Data excerpt:
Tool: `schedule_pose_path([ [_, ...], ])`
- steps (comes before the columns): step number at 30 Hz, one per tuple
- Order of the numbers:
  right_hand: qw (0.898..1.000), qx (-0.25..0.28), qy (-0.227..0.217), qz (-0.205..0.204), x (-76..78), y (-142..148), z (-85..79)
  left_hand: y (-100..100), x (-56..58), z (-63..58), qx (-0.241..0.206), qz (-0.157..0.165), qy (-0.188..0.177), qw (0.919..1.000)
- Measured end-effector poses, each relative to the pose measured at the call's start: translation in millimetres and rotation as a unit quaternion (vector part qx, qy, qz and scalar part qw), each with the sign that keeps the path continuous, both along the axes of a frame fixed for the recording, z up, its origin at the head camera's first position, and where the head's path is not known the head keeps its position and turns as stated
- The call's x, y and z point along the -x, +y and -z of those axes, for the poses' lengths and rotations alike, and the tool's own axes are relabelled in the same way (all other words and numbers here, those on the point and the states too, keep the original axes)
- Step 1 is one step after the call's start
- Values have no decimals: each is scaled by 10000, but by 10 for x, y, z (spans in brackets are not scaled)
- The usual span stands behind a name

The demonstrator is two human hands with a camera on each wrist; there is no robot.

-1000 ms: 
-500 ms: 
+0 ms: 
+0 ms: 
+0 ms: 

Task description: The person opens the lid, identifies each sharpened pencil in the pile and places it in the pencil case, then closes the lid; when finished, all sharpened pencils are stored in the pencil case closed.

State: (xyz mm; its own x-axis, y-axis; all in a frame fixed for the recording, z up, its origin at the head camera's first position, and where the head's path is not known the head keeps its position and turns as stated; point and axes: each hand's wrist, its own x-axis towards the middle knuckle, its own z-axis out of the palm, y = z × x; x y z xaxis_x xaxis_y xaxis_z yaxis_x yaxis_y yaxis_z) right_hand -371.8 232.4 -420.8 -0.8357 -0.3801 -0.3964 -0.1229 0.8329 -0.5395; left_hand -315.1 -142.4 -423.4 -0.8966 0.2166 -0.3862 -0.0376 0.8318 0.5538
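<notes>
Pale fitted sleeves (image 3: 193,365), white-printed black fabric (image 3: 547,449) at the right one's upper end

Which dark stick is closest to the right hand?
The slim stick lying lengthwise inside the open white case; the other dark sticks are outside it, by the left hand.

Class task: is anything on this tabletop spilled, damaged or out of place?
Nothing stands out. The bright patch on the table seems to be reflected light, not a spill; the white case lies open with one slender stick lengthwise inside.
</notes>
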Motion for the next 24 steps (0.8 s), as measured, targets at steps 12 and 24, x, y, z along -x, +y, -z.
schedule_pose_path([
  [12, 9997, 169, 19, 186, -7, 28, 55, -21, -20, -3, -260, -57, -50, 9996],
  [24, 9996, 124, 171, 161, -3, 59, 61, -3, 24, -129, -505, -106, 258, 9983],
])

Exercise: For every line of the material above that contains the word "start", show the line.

Task result:
- Measured end-effector poses, each relative to the pose measured at the call's start: translation in millimetres and rotation as a unit quaternion (vector part qx, qy, qz and scalar part qw), each with the sign that keeps the path continuous, both along the axes of a frame fixed for the recording, z up, its origin at the head camera's first position, and where the head's path is not known the head keeps its position and turns as stated
- Step 1 is one step after the call's start

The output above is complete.